• GIVEN DATA:
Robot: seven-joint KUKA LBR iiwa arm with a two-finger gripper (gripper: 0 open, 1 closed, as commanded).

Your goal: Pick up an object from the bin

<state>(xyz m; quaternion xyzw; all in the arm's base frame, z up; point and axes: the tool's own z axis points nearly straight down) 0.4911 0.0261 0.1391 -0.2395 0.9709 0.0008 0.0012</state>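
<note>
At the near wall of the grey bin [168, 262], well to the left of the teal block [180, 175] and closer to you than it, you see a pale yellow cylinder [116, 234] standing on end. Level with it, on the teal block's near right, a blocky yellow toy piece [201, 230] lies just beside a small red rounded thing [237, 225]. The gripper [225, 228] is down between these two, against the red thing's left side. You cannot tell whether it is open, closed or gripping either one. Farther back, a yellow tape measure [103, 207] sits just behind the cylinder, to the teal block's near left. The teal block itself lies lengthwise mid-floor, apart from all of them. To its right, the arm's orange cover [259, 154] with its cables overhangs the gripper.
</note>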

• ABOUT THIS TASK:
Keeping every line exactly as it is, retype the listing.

• SOLVED EXERCISE:
Robot: seven-joint KUKA LBR iiwa arm with a two-finger gripper (gripper: 0 open, 1 closed, as commanded).

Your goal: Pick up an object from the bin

<state>(xyz m; quaternion xyzw; all in the arm's base frame, z up; point and axes: the tool's own z axis points nearly straight down) 0.4911 0.0261 0.1391 -0.2395 0.9709 0.0008 0.0012</state>
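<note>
At the near wall of the grey bin [168, 262], well to the left of the teal block [180, 175] and closer to you than it, you see a pale yellow cylinder [116, 234] standing on end. Level with it, on the teal block's near right, a blocky yellow toy piece [201, 230] lies just beside a small red rounded thing [237, 225]. The gripper [225, 228] is down between these two, against the red thing's left side. You cannot tell whether it is open, closed or gripping either one. Farther back, a yellow tape measure [103, 207] sits just behind the cylinder, to the teal block's near left. The teal block itself lies lengthwise mid-floor, apart from all of them. To its right, the arm's orange cover [259, 154] with its cables overhangs the gripper.
</note>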

The requested output has been produced.